What you are asked to do: Please output every record below exactly as written, leaving out any pictures.

Excerpts from a dataset
******
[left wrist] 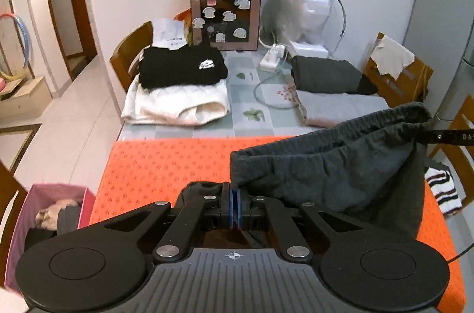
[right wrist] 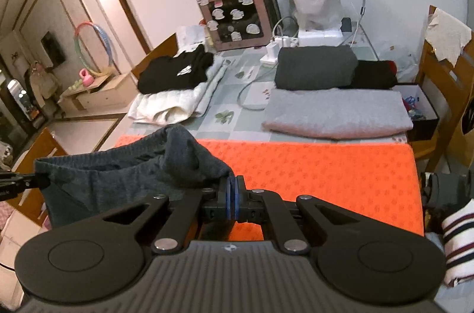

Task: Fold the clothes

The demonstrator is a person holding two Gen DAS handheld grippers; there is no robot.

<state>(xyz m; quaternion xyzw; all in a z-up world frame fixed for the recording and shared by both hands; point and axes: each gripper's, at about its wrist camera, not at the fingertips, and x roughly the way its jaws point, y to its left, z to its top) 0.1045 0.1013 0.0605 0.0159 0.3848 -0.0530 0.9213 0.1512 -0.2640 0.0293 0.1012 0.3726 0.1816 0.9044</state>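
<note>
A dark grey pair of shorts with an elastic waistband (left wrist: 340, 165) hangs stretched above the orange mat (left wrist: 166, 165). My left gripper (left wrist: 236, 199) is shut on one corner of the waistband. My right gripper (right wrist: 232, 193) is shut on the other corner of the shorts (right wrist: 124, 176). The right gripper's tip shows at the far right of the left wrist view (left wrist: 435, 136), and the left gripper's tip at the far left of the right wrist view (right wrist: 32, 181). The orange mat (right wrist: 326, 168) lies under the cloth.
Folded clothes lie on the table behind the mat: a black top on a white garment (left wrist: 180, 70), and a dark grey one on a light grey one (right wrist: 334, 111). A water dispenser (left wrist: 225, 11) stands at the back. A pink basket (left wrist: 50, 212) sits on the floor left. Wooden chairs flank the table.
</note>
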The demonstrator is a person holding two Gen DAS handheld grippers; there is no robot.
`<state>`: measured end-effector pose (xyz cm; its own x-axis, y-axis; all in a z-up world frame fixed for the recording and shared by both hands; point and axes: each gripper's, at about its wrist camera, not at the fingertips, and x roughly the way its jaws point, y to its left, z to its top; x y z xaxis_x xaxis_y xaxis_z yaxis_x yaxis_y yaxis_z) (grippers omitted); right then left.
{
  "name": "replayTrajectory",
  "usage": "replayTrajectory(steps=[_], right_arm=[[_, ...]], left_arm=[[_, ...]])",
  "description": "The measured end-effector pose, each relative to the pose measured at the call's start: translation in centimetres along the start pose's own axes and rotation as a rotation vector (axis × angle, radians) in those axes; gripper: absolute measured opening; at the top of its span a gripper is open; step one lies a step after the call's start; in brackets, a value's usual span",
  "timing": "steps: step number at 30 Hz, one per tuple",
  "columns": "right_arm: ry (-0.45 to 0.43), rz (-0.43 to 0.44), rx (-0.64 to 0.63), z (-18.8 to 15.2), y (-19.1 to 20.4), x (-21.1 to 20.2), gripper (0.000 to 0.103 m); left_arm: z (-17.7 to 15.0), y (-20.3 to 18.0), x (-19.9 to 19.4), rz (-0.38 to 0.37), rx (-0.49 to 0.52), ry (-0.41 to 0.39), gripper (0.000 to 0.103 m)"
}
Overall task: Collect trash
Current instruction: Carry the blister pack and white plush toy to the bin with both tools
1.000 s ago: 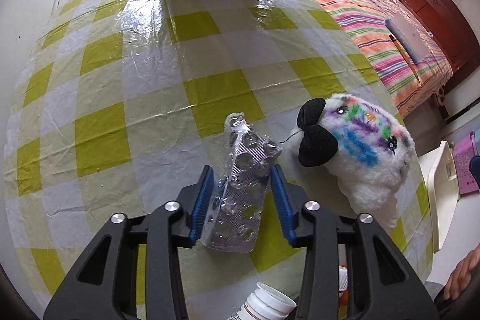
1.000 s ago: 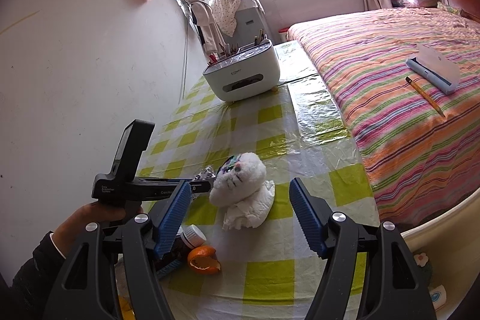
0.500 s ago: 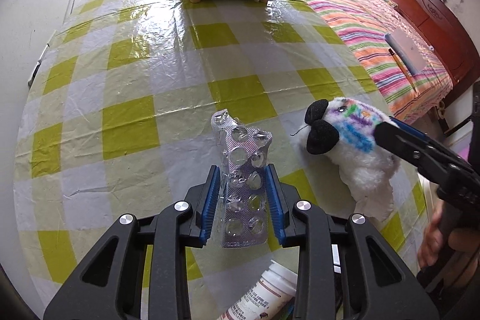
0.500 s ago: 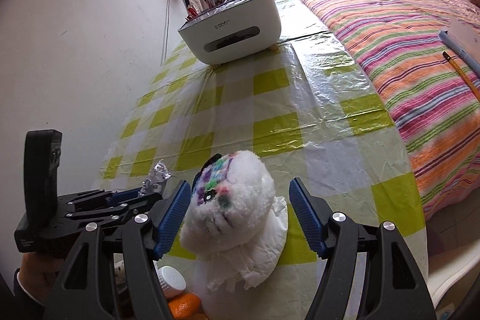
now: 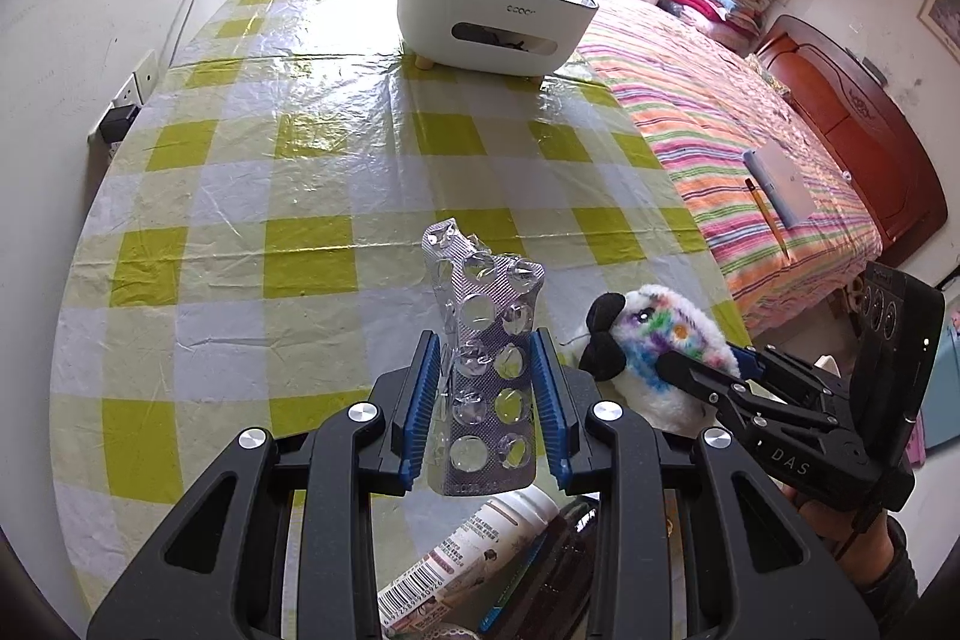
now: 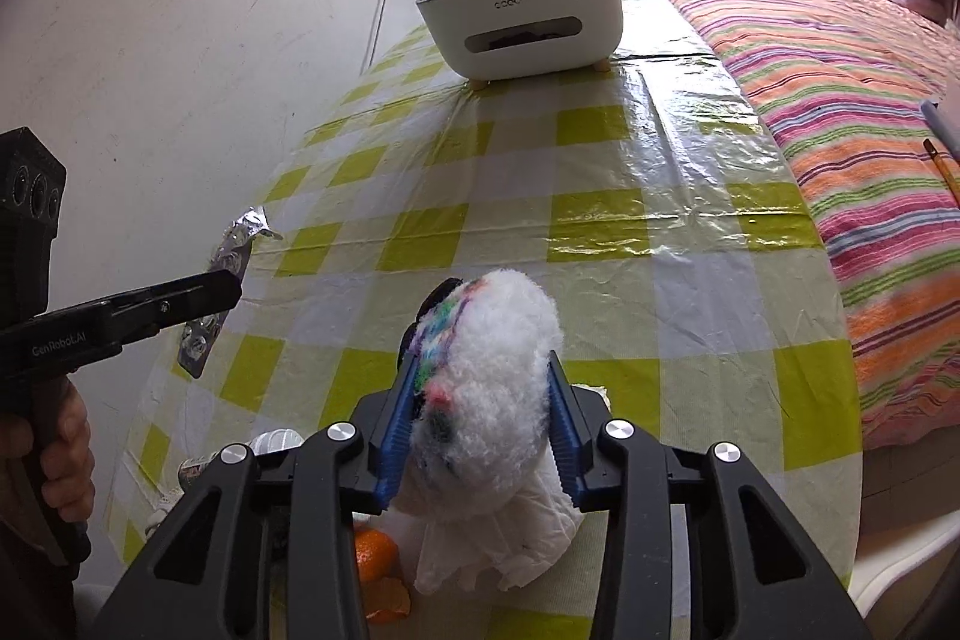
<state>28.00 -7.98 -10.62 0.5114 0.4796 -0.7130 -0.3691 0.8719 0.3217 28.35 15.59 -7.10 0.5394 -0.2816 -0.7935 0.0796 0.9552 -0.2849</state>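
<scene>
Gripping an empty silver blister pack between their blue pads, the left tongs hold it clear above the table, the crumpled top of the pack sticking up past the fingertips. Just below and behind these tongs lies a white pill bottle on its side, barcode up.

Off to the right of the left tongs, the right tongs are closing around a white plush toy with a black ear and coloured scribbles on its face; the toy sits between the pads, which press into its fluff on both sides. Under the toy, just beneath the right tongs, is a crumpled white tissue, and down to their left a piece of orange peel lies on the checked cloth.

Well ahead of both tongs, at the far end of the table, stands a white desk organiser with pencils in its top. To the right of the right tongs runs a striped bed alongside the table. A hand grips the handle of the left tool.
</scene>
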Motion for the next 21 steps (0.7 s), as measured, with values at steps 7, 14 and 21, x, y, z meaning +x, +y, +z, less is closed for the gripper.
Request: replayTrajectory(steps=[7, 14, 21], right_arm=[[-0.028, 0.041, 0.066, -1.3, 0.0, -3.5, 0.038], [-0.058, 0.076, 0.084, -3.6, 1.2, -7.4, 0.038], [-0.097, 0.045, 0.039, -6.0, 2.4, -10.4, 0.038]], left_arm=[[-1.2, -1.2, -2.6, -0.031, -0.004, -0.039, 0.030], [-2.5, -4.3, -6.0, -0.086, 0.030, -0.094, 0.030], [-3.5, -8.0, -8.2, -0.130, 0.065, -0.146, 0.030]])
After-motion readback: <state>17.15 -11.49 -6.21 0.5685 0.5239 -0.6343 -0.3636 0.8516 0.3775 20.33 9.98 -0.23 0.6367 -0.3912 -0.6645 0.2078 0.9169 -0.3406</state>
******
Response area:
[left wrist] 
[right wrist] 

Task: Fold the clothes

The demonstrator is a person holding two Gen DAS handheld grippers; there is no robot.

<state>(xyz m; quaternion xyzw; all in a z-up world frame fixed for the recording and shared by both hands; point and axes: each gripper's, at about its wrist camera, not at the fingertips, and x roughly the way its jaws point, y to its left, z to its top) 0.1045 0.1013 0.0605 0.0159 0.3848 -0.0530 0.9213 0.1512 -0.2640 0.0293 0.1012 0.3726 0.1816 0.9044</state>
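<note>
A dark grey pair of shorts with an elastic waistband (left wrist: 340, 165) hangs stretched above the orange mat (left wrist: 166, 165). My left gripper (left wrist: 236, 199) is shut on one corner of the waistband. My right gripper (right wrist: 232, 193) is shut on the other corner of the shorts (right wrist: 124, 176). The right gripper's tip shows at the far right of the left wrist view (left wrist: 435, 136), and the left gripper's tip at the far left of the right wrist view (right wrist: 32, 181). The orange mat (right wrist: 326, 168) lies under the cloth.
Folded clothes lie on the table behind the mat: a black top on a white garment (left wrist: 180, 70), and a dark grey one on a light grey one (right wrist: 334, 111). A water dispenser (left wrist: 225, 11) stands at the back. A pink basket (left wrist: 50, 212) sits on the floor left. Wooden chairs flank the table.
</note>
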The demonstrator is a person holding two Gen DAS handheld grippers; there is no robot.
`<state>`: measured end-effector pose (xyz cm; its own x-axis, y-axis; all in a z-up world frame fixed for the recording and shared by both hands; point and axes: each gripper's, at about its wrist camera, not at the fingertips, and x roughly the way its jaws point, y to its left, z to its top; x y z xaxis_x xaxis_y xaxis_z yaxis_x yaxis_y yaxis_z) (grippers omitted); right then left.
{
  "name": "replayTrajectory",
  "usage": "replayTrajectory(steps=[_], right_arm=[[_, ...]], left_arm=[[_, ...]])",
  "description": "The measured end-effector pose, each relative to the pose measured at the call's start: translation in centimetres along the start pose's own axes and rotation as a rotation vector (axis × angle, radians) in those axes; gripper: absolute measured opening; at the top of its span a gripper is open; step one lies a step after the call's start; in brackets, a value's usual span",
  "timing": "steps: step number at 30 Hz, one per tuple",
  "columns": "right_arm: ry (-0.45 to 0.43), rz (-0.43 to 0.44), rx (-0.64 to 0.63), z (-18.8 to 15.2), y (-19.1 to 20.4), x (-21.1 to 20.2), gripper (0.000 to 0.103 m); left_arm: z (-17.7 to 15.0), y (-20.3 to 18.0), x (-19.9 to 19.4), rz (-0.38 to 0.37), rx (-0.49 to 0.52), ry (-0.41 to 0.39), gripper (0.000 to 0.103 m)"
}
Overall task: Collect trash
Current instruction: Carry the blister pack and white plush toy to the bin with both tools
1.000 s ago: 
1.000 s ago: 
0.500 s ago: 
0.500 s ago: 
now: 
now: 
<state>28.00 -7.98 -10.62 0.5114 0.4796 -0.7130 -0.3691 0.8719 0.3217 28.35 15.59 -7.10 0.5394 -0.2816 -0.7935 0.0796 0.9552 -0.2849</state>
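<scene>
Gripping an empty silver blister pack between their blue pads, the left tongs hold it clear above the table, the crumpled top of the pack sticking up past the fingertips. Just below and behind these tongs lies a white pill bottle on its side, barcode up.

Off to the right of the left tongs, the right tongs are closing around a white plush toy with a black ear and coloured scribbles on its face; the toy sits between the pads, which press into its fluff on both sides. Under the toy, just beneath the right tongs, is a crumpled white tissue, and down to their left a piece of orange peel lies on the checked cloth.

Well ahead of both tongs, at the far end of the table, stands a white desk organiser with pencils in its top. To the right of the right tongs runs a striped bed alongside the table. A hand grips the handle of the left tool.
</scene>
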Motion for the next 21 steps (0.7 s), as measured, with values at steps 7, 14 and 21, x, y, z meaning +x, +y, +z, less is closed for the gripper.
Request: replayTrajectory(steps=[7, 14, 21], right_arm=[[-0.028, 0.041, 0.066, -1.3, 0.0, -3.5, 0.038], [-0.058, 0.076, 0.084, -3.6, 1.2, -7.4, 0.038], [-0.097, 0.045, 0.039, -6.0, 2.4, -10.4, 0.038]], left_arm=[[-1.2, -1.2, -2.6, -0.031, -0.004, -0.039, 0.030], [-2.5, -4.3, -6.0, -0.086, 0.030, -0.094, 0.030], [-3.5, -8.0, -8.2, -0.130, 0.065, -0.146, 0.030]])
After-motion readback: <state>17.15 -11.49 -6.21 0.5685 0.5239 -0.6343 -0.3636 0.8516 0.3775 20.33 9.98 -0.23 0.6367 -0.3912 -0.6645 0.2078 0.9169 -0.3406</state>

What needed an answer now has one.